Only he had not been looking for it, or perhaps the sorrow of her mother’s death had touched her with the beauty that sorrow brings. But anyhow, the memory of her face as he had just been looking down into it, stayed with him and intrigued him strongly.
The twilight was settling down over the pearly tints in the sea, and the ship had become a part of the distance, with possibly a mere speck of light stabbing it somewhere to show where it had gone, but he felt sure the little girl was still there by the ship’s rail looking back to the land of her birth wistfully, and perhaps, as he was, thinking of their brief farewell. Would he ever see her again? His heart cried out to be assured. Would it be possible for him to do anything about it sometime? When? Would he still wish to do it when the time came?
He turned sadly away and walked the length of the wharf, took a taxi to his hotel, and sat down to think before he went down to get his dinner.

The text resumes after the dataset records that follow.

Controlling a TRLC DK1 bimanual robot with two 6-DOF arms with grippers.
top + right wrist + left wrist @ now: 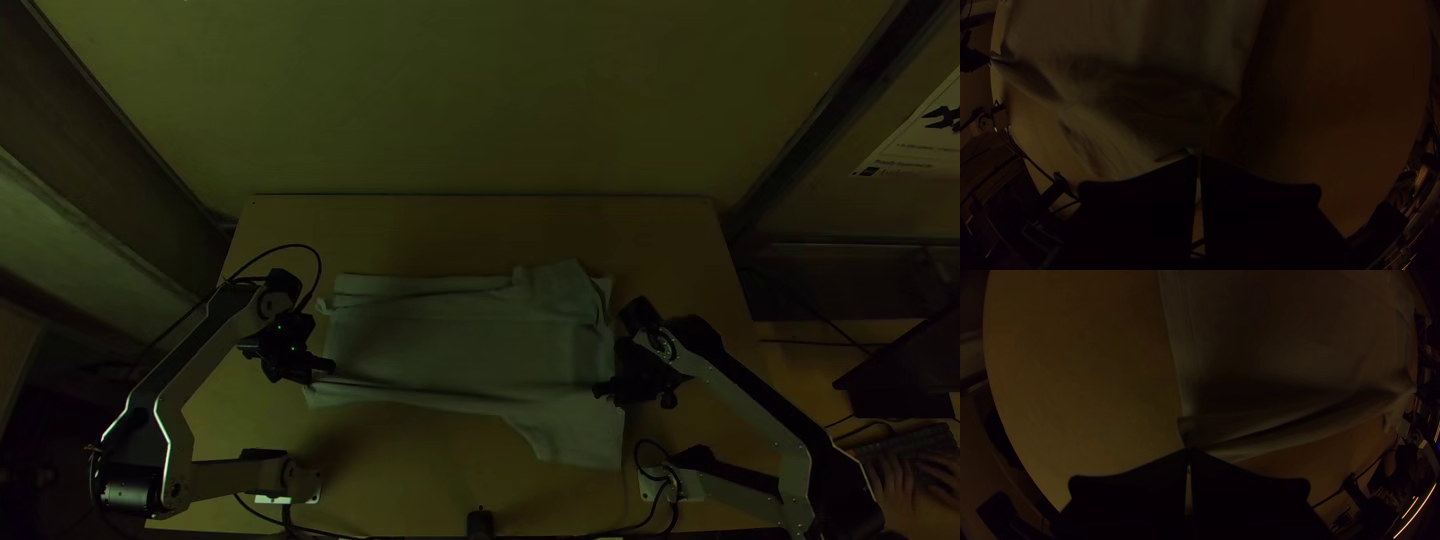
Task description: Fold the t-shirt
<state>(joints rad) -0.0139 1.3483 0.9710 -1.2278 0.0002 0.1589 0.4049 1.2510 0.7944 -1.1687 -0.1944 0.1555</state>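
T-shirt (450, 350) spread on bench (420, 450), wrinkled. Left hand (1188, 451) clamped on near left corner, right hand (1199, 156) on right edge. Near-side fold seemingly in hand; next: lift both evenly, carry far.

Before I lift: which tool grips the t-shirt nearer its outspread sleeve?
The right tool, pinching the t-shirt beside that sleeve; the left tool pinches the opposite end.

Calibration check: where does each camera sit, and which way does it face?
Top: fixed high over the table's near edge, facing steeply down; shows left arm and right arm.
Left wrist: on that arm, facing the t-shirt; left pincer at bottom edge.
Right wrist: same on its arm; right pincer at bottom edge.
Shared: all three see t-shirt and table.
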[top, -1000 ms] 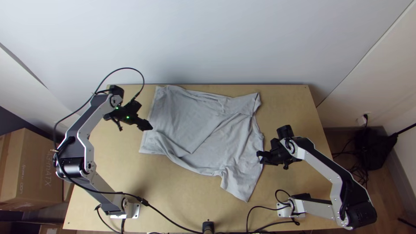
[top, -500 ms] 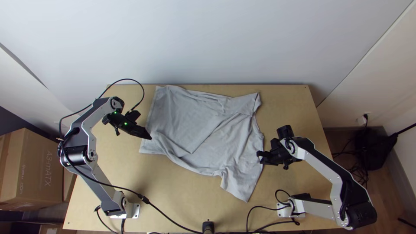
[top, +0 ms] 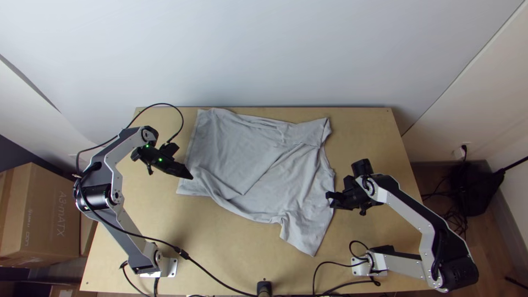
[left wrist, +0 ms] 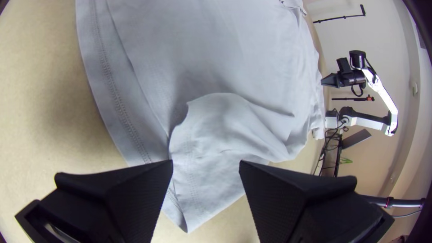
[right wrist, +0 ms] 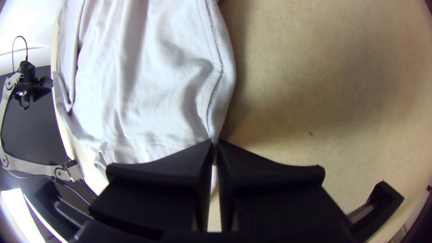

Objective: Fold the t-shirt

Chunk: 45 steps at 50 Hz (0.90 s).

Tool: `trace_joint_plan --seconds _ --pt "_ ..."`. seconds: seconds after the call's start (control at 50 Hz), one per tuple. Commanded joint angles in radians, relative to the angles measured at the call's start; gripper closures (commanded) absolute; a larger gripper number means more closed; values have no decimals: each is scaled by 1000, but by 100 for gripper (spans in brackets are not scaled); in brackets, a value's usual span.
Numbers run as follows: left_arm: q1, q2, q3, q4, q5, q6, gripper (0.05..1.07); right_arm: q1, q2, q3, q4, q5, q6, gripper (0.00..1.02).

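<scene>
A light grey t-shirt (top: pixel 242 159) lies mostly spread on the table, its middle creased and its lower-left hem corner turned over. Above that hem, at the shirt's left edge, is my left gripper (top: pixel 191 177); in the left wrist view the left gripper (left wrist: pixel 206 164) is open over the turned-over corner of the shirt (left wrist: pixel 211 130). At the shirt's right edge stands my right gripper (top: pixel 330 199). In the right wrist view the right gripper (right wrist: pixel 213 146) is shut on the seamed edge of the shirt (right wrist: pixel 157 81), with a bit of cloth showing between its fingers.
The bare wooden table (top: pixel 159 220) extends around the shirt. A black cable (top: pixel 220 279) runs from the left arm along the near edge, where a black post (top: pixel 264 287) stands. Cardboard boxes (top: pixel 44 214) are at the left beyond the table.
The left gripper has come down the picture a little, beside the shirt's left edge, and tilted. The right arm and the shirt look unmoved.
</scene>
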<state>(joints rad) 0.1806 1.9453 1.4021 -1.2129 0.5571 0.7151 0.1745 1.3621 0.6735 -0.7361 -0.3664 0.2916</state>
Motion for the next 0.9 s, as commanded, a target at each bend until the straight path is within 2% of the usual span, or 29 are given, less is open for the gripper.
trace_joint_plan --seconds 0.0,0.5,0.68,0.8,0.86,0.88 --pt "-3 23 -40 7 1 20 34 -7 -6 -34 12 17 21 100" --pt "-23 17 -58 24 1 10 35 -7 -14 -37 15 17 21 100" --pt "-33 20 -57 33 1 3 60 -7 -14 -38 15 17 21 100" --pt "-44 20 -57 35 6 3 92 -7 -14 -38 15 17 21 100" --pt "-47 21 -57 38 10 3 104 -7 -14 -38 15 17 21 100" --pt "-49 21 -57 39 10 3 105 -7 -14 -38 15 17 21 100"
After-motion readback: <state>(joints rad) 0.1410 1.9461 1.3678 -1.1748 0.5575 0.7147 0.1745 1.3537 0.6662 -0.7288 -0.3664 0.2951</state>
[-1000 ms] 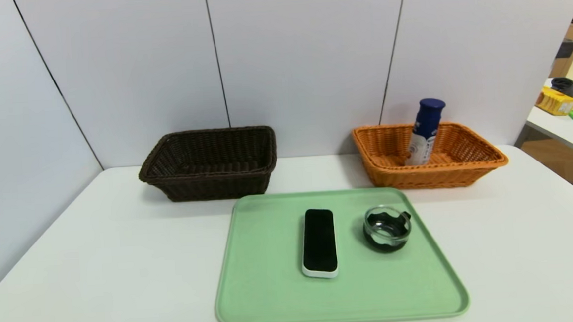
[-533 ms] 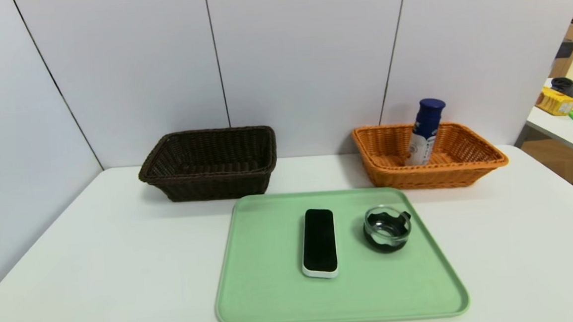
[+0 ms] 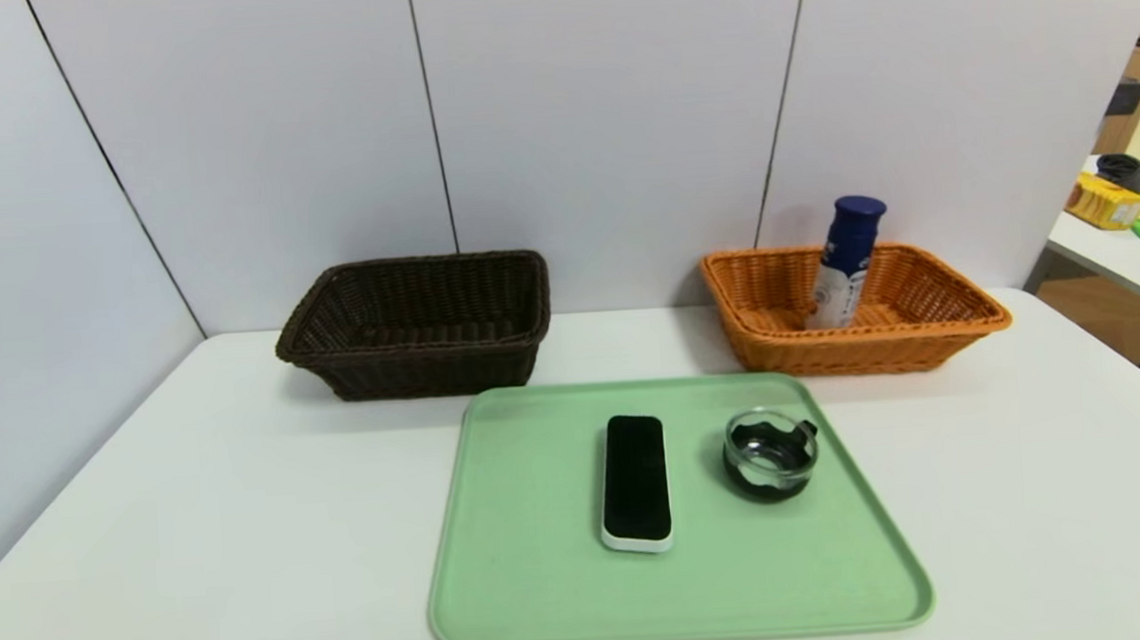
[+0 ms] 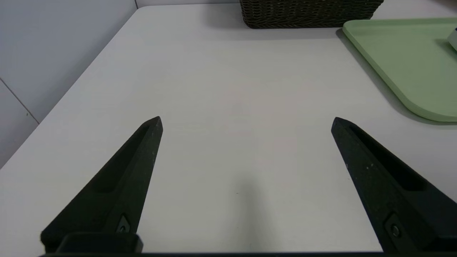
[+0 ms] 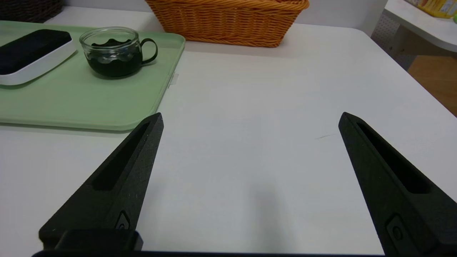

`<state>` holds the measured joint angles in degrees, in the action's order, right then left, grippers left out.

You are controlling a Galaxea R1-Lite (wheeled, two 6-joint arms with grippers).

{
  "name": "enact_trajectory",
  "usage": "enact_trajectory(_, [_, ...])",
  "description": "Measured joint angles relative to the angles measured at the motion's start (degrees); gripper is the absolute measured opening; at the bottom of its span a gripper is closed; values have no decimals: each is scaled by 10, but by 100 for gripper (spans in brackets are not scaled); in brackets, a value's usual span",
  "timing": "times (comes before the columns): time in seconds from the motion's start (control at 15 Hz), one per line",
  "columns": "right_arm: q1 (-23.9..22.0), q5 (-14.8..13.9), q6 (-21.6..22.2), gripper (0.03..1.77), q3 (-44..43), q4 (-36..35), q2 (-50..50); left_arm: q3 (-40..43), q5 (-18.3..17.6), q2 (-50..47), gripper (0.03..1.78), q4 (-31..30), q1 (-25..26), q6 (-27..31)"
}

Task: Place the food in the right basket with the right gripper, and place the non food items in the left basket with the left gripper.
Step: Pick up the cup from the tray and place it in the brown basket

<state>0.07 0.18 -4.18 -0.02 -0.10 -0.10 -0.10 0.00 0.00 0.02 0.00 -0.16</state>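
On the green tray (image 3: 547,598) lay the black-faced slab (image 3: 634,479) and, beside it, the glass dish (image 3: 770,451), apparently dark inside. Bottle (image 3: 846,264) stood leaning in the orange basket (image 3: 966,320); the dark brown basket (image 3: 414,364) held nothing visible. Left gripper (image 4: 246,121) and right gripper (image 5: 250,117) hovered over bare table (image 3: 198,541), jaws spread wide, holding nothing.
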Motion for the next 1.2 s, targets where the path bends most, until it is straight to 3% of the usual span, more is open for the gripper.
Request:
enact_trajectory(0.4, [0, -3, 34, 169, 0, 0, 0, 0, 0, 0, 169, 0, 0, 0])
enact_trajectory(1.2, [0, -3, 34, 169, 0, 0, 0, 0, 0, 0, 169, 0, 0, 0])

And later, after going out to call on some of his mother’s friends, the memory of Rose Galbraith was with him again on his way back to the hotel. Her eyes reflecting the blue of her garments, their beauty holding his thoughts even against his will. He felt again her small soft hands in his, the thrill of her shy lips so sweet against his own. He wasn’t a boy who made a practice of kissing girls. Kissing had always seemed a very special sacred thing to him, and now that he was looking at his own action past, and the fact that it was he who had stooped to lay his lips upon hers, he wondered why he had done it. What impulse had stirred him to it? Was it pity for her loneliness? No, not that. There was nothing forlorn about her. Nothing in herself that had claimed such intimacy. She had seemed almost surprised, yet she had yielded her lips. No, it was not pity for her, nor was it promiscuous. It had seemed a fitting sacred thing. As if somehow she suddenly belonged to him and he wanted to kiss her. The farewell gave enough occasion for it, even though they had never been intimate. He was not ashamed of his action. He thought about whether he should tell his mother of it when he went home. He would not be ashamed to tell her. In a way, she would understand. There had always been a sweet intimacy between himself and his mother. But yet he wondered if she would fully understand. He had to think it over carefully and be sure he understood himself before he would feel like bringing it out into the open that way. Maybe it was just something that should be kept in his own heart till time should pass over it and set some kind of a seal upon it. Perhaps it was only a pleasant salutation, a farewell, like a handshake, that would pass into history. Yet that thought was not pleasant, for the memory of that kiss held a strange sweet thrill that was full of beauty and seemed something akin to a heavenly friendship. It was as if suddenly he was aware of having known her a long time.
Always in his schooldays, she had been somewhere about, though usually shy and quiet. Excepting of course when it came to recitations. She had always been smart as a whip in class. The teacher’s attitude toward her had been one of utter confidence.